Source material START
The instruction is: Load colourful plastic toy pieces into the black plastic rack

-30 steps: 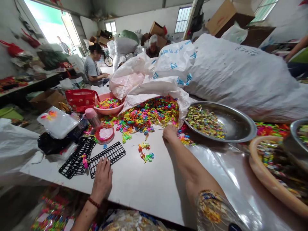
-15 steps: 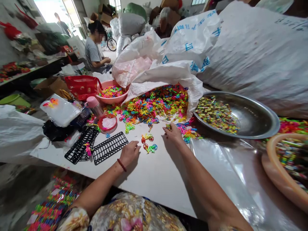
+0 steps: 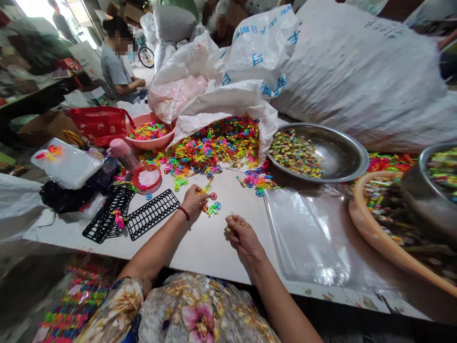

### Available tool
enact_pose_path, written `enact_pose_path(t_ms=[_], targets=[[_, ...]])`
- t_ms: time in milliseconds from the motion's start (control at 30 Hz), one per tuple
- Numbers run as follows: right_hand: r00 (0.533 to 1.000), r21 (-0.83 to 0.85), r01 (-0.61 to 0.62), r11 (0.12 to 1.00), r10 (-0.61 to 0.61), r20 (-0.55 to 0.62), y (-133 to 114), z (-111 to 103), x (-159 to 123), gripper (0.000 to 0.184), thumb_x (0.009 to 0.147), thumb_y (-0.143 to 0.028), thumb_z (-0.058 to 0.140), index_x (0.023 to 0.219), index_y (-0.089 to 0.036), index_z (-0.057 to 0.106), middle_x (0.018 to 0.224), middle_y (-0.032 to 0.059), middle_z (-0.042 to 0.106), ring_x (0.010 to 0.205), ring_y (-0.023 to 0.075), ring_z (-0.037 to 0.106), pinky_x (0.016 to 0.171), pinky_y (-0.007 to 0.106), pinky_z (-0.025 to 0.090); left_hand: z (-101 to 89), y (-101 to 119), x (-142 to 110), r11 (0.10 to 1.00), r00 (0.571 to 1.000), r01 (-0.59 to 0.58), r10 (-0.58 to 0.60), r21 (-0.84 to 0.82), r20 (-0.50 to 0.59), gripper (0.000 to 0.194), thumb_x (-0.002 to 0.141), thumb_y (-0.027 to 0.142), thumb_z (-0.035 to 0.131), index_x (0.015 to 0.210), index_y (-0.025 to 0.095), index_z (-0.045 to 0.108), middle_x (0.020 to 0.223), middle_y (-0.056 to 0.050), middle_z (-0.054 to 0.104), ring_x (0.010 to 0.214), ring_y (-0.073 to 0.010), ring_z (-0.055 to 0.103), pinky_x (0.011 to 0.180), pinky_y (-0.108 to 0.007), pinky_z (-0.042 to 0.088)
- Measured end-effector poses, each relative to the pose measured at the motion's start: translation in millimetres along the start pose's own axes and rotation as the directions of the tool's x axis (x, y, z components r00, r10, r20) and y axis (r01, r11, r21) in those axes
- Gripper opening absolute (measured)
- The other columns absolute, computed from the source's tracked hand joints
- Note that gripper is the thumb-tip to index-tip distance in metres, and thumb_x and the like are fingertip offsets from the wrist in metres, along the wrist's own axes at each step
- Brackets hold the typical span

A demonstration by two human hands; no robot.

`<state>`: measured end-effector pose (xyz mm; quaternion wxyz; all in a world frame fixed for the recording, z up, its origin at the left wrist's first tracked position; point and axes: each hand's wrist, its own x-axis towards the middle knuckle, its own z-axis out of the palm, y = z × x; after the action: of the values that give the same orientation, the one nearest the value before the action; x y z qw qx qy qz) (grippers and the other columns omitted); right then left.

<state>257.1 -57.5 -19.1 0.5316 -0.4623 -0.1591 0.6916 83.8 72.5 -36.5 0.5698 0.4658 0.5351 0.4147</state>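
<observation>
My left hand (image 3: 193,202), with a dark red bead bracelet, reaches forward and pinches a yellow plastic toy bicycle (image 3: 204,190). Just beyond its fingertips lies a green and blue toy bicycle (image 3: 214,208) on the white table. My right hand (image 3: 244,234) is curled over the table nearer my body, closed around several small yellowish pieces (image 3: 228,229) that show between its fingers. They resemble the small wrapped pieces (image 3: 296,152) in the steel basin (image 3: 342,155). To the left of my left hand lies a black plastic grid rack (image 3: 153,214).
A large heap of colourful plastic toys (image 3: 217,145) spills from a white sack (image 3: 266,128). Clear plastic bags (image 3: 303,238) lie at the right, beside an orange tub (image 3: 357,209). A red basket (image 3: 146,178) and pink-lidded bottle (image 3: 123,152) stand left. A person (image 3: 116,66) sits behind.
My view has swung to the right. My left hand has moved forward onto the yellow toy bicycle. My right hand has drawn back towards me and now shows small yellowish pieces in it.
</observation>
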Motion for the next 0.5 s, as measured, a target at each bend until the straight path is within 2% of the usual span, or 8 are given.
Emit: enact_pose_path(t_ms=[100,200,333,433,500], targets=[[0.999,-0.06,0.035,0.998,-0.035,-0.002,1.1,1.4,-6.5,0.041,0.056,-0.037,0.091,0.078,-0.02,0.062,0.055,-0.0071,0.054,0.041,0.0041,0.038,0.036,0.015,0.024,-9.5,3.0,-12.8,0.989,0.999,0.035,-0.038,-0.142,-0.014,0.038,0.066,0.03,0.079,0.082,0.02,0.046,0.072,0.005,0.053,0.058,-0.0091,0.056,0.054,-0.021,0.041],[0.998,-0.104,0.064,0.993,-0.064,0.002,2.7,5.7,-11.7,0.045,0.055,-0.036,0.092,0.088,-0.02,0.067,0.068,-0.0015,0.067,0.047,0.0055,0.047,0.042,0.017,0.035,-23.9,9.5,-35.4,0.968,0.998,0.065,-0.06,-0.241,0.027,0.037,0.061,0.028,0.082,0.082,0.018,0.053,0.075,0.002,0.061,0.056,-0.0072,0.055,0.055,-0.022,0.045],[0.996,-0.14,0.084,0.987,-0.079,0.038,8.7,14.2,-14.8,0.038,0.062,-0.043,0.087,0.084,-0.019,0.067,0.085,0.004,0.073,0.052,0.0054,0.049,0.043,0.017,0.034,-38.9,12.9,-71.3,0.905,0.985,0.138,-0.082,-0.401,0.153,0.032,0.065,0.03,0.081,0.089,0.014,0.066,0.096,-0.007,0.07,0.078,-0.0134,0.065,0.077,-0.03,0.054],[0.997,-0.182,0.074,0.981,-0.069,0.032,16.8,19.5,-14.3,0.04,0.061,-0.045,0.087,0.084,-0.02,0.067,0.08,0.0034,0.073,0.051,0.0061,0.049,0.044,0.017,0.034,-43.5,10.9,-92.9,0.833,0.983,0.17,-0.105,-0.526,0.153,0.03,0.073,0.039,0.079,0.09,0.016,0.07,0.101,-0.007,0.071,0.082,-0.0144,0.066,0.079,-0.029,0.054],[0.997,-0.222,0.069,0.973,-0.063,0.033,22.4,21.9,-13.6,0.044,0.06,-0.046,0.087,0.091,-0.02,0.07,0.078,0.0033,0.072,0.052,0.0068,0.05,0.045,0.018,0.035,-44.8,10.3,-103.6,0.825,0.983,0.172,-0.111,-0.538,0.144,0.031,0.076,0.045,0.077,0.091,0.017,0.071,0.103,-0.007,0.072,0.081,-0.0145,0.066,0.077,-0.029,0.054]])
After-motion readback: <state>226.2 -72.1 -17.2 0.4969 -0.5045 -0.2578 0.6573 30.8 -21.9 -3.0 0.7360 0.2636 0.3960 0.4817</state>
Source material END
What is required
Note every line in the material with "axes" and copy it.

Output below
- Measured end-effector poses, each relative to the pose measured at the motion's start: translation in millimetres along the start pose's own axes and rotation as the directions of the tool's x axis (x, y, z components r00, r10, r20) and y axis (r01, r11, r21) in those axes
- Note that gripper is the thumb-tip to index-tip distance in metres, and thumb_x and the like are fingertip offsets from the wrist in metres, along the wrist's own axes at each step
`<state>`: measured end-effector pose (xyz mm; quaternion wxyz; all in a world frame fixed for the recording, z up, its origin at the left wrist's first tracked position; point and axes: each hand's wrist, its own x-axis towards the middle knuckle, its own z-axis out of the palm, y = z × x; after the action: of the values that give the same orientation, the one nearest the value before the action; x y z qw qx qy qz) (grippers and the other columns omitted); right then left.

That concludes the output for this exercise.